Cargue la película en un software de análisis de microscopía de localización de molécula única. Visualmente visualmente la película y ajuste los ajustes de contraste, de modo que el parpadeo fluorescente de una sola molécula sea visible. Establecer parámetros de identificación de molécula única para el montaje de los PSF gaussianos 2D.

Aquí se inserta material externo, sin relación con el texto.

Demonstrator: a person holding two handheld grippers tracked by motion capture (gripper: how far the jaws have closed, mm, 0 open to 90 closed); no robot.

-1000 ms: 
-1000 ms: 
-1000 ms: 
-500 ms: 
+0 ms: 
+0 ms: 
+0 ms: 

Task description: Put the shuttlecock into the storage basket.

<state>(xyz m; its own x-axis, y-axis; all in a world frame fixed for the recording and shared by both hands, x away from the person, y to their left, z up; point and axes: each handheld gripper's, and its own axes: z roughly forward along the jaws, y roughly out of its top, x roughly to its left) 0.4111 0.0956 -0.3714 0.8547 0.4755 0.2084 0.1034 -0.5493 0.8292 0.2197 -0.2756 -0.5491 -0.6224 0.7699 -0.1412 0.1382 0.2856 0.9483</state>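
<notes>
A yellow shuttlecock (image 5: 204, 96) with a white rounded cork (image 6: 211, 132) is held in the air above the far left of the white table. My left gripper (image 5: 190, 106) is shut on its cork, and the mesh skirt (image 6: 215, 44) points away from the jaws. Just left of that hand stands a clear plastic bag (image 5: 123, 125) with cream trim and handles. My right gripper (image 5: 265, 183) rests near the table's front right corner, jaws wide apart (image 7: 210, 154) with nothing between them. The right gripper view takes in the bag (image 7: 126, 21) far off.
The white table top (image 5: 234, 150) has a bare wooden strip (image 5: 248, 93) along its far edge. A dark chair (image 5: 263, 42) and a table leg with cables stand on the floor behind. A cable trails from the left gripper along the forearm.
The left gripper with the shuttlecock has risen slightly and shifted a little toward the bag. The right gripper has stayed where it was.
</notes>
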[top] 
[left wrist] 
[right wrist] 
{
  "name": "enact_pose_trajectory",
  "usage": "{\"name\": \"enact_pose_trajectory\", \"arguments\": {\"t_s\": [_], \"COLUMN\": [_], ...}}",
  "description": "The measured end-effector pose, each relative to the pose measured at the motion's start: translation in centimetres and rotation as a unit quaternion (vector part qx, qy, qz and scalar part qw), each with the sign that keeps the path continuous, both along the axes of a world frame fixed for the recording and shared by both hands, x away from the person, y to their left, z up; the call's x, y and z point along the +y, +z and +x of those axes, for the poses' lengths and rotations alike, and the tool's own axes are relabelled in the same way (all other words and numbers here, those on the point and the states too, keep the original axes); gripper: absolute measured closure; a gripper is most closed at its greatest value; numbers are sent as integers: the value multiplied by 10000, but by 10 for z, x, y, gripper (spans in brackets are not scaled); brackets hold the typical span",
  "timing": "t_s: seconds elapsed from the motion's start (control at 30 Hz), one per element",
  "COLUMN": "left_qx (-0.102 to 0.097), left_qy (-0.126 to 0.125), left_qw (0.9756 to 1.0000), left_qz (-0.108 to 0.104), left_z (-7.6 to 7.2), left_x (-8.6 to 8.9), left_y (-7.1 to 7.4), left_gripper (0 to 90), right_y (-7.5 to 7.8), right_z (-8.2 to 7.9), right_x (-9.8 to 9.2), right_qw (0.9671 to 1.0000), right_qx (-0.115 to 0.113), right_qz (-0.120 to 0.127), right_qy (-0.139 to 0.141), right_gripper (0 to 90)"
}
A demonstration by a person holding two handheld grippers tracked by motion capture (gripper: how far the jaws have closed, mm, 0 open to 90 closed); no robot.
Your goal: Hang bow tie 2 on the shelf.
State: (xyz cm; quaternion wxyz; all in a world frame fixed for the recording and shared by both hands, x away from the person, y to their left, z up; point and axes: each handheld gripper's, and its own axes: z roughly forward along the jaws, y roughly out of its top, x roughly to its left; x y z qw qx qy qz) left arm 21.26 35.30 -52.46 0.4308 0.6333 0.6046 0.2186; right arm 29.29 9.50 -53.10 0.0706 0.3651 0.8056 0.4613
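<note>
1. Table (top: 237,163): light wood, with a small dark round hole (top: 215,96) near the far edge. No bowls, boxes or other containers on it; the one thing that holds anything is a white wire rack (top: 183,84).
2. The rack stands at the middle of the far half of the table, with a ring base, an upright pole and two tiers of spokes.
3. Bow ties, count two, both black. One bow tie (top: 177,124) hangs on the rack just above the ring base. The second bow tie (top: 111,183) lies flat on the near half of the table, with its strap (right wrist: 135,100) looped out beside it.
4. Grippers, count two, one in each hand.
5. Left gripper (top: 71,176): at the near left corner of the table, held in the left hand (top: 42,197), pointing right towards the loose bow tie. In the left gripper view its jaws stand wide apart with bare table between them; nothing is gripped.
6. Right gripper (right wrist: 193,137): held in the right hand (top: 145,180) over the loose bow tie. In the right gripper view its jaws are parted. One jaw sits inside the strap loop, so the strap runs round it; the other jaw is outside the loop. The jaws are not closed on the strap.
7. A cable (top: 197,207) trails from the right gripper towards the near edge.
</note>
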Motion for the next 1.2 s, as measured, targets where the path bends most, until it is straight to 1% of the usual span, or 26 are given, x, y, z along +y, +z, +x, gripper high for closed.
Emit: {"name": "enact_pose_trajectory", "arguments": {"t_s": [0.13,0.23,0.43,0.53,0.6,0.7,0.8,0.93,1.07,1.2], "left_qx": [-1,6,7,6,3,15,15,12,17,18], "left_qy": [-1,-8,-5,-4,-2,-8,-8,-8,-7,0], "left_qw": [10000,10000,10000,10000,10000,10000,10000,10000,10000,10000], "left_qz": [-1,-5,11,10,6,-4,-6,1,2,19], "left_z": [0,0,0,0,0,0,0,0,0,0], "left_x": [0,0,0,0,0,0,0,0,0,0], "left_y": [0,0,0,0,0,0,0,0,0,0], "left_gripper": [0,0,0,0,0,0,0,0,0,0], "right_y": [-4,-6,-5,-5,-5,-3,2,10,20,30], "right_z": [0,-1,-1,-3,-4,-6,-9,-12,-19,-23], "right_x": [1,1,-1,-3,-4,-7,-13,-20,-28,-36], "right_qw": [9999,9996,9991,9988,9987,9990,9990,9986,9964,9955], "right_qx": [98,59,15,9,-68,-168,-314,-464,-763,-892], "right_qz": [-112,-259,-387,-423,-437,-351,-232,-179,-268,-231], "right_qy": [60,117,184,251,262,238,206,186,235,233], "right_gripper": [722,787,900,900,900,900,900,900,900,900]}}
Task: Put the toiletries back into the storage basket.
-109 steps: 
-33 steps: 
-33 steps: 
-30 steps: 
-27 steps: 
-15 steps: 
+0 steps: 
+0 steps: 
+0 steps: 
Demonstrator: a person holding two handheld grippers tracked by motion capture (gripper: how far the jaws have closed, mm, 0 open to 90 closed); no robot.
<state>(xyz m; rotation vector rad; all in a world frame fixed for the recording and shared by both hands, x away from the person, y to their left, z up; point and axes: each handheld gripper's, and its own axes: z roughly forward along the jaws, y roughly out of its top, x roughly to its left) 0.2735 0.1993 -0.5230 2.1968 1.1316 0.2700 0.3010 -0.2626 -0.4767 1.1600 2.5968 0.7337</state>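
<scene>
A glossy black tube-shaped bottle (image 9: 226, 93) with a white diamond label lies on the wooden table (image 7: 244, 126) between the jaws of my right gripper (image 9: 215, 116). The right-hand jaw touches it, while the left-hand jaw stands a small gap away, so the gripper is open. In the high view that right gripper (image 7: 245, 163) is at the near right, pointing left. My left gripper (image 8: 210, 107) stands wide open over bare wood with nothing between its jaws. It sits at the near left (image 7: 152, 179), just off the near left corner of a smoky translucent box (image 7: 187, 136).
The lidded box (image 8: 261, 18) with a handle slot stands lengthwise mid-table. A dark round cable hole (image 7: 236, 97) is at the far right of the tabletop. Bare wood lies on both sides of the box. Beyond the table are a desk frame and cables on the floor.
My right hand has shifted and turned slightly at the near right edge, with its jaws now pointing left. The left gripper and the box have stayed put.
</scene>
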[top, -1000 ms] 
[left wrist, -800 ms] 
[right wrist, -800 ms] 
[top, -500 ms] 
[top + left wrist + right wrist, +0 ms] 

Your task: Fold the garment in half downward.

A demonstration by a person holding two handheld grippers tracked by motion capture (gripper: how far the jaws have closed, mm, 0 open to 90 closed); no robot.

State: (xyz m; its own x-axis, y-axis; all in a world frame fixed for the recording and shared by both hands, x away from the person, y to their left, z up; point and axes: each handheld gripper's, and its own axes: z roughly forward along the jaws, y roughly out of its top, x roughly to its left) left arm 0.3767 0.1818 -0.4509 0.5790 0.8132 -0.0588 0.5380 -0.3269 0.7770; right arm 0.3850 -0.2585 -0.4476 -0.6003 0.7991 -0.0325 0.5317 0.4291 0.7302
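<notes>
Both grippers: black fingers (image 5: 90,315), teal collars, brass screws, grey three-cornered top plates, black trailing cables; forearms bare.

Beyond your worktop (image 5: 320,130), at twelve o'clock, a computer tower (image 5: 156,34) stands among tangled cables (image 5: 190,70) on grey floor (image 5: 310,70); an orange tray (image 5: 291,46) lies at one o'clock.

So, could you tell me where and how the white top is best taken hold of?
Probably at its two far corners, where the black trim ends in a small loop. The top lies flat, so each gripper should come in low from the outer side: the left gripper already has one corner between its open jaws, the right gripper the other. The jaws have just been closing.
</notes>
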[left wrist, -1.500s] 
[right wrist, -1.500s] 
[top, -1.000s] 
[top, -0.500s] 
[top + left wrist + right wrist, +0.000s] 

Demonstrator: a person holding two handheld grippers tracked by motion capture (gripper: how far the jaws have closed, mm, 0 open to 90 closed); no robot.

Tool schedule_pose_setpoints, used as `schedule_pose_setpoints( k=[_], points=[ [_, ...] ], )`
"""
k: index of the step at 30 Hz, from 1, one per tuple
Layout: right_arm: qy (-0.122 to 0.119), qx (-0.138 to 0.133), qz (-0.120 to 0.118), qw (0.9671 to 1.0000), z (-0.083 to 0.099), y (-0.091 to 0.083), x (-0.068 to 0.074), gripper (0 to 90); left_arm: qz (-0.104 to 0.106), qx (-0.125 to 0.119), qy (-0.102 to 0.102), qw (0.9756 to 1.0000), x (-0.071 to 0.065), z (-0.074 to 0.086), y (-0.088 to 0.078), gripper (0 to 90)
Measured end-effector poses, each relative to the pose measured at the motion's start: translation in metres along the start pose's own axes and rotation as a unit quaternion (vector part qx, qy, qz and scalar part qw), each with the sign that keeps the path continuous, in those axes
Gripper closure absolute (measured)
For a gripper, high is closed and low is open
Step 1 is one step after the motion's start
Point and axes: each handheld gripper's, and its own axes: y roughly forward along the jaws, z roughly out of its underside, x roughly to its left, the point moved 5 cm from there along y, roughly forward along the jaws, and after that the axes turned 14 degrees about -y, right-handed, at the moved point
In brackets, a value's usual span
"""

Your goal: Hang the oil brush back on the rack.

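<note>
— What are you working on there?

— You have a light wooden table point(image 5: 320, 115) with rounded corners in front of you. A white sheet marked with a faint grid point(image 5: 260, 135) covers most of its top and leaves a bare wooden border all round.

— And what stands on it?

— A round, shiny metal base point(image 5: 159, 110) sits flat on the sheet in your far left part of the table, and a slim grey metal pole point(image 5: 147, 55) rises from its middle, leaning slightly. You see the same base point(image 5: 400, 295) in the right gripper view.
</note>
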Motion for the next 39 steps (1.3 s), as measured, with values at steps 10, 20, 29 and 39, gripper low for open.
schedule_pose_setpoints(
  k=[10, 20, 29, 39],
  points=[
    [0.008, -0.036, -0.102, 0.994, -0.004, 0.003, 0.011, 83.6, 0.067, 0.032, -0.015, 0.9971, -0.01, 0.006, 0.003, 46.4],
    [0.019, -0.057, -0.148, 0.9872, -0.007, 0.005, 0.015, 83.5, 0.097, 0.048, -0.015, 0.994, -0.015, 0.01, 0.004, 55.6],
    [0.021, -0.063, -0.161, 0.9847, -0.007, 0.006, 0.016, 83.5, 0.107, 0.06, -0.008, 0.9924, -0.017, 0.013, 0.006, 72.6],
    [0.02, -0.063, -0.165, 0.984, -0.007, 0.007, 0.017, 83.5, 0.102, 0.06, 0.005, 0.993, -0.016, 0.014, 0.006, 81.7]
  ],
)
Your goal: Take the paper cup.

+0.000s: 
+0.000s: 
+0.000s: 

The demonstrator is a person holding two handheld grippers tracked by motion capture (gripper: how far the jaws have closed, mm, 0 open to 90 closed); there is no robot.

Visualmente a través de algunos marcos de ejemplo para comprobar los parámetros de identificación, y detectar de forma fiable las distintas ráfagas fluorescentes de molécula única. Análisis de prensa para realizar una microscopía de localización de molécula única imagine el análisis con los parámetros de identificación optimizados. Y luego, renderizar cada molécula como un gaussiano 2D cuya anchura está ponderada por la raíz cuadrada inversa del número detectado de fotones.
Evaluar la calidad de los datos. Utilice rangos de trama restringidos para observar distribuciones de moléculas individuales en instancias y tiempo más específicos. Esto explica el movimiento del organel durante la adquisición de datos.
En este estudio, presentamos un procedimiento optimizado de preparación, adquisición y análisis de muestras con microscopía de localización de molécula única utilizando conjugados BODIPY. Para demostrar un ejemplo del flujo de trabajo para adquirir y analizar datos de microscopía de localización de moléculas únicas, BODIPY en levadura se empleó para resolver gotas de lípidos por debajo del límite de difracción óptica. Aquí se muestran ejemplos de los diferentes modos de imagen multicolor de BODIPY en conjugación con otras sondas como GFP y mEos2.
BODIPY-C12 formado en racimos móviles de gotas no lipídicas en la periferia celular en ayunas, en contraste con su incorporación en gotas de lípidos en condiciones de alimentación. Para ampliar aún más la capacidad de microscopía de localización de molécula única de los conjugados BODIPY a las células de mamíferos, se tomaron imágenes de BODIPY-C12 y Lysotracker verdes en células U2OS vivas. La optimización de la concentración de BODIPY, así como la excitación de las potencias láser son pasos críticos con el fin de visualizar señales brillantes de molécula única, y para reconstruir imágenes de super resolución.
Este método se puede utilizar con cualquier otro conjugado BODIPY para obtener información de alta resolución, en la distribución temporal especial de biomoléculas específicas dentro de las células vivas. Nuestra técnica allanó el camino.para seguir interrogando la gota de lípidos y la biología de los ácidos grasos en la escala de lentes nanoscópicas. Sin embargo, esta aplicación va mucho más allá de los filopectetos específicos debido a la disponibilidad de varios conjugados funcionales BODIPY.
Por favor, asegúrese de seguir los procedimientos de operación estándar para el manejo de las muestras biológicas y tintes, y también ser nuestros coberturas obligadas y seguir los procedimientos de seguridad láser.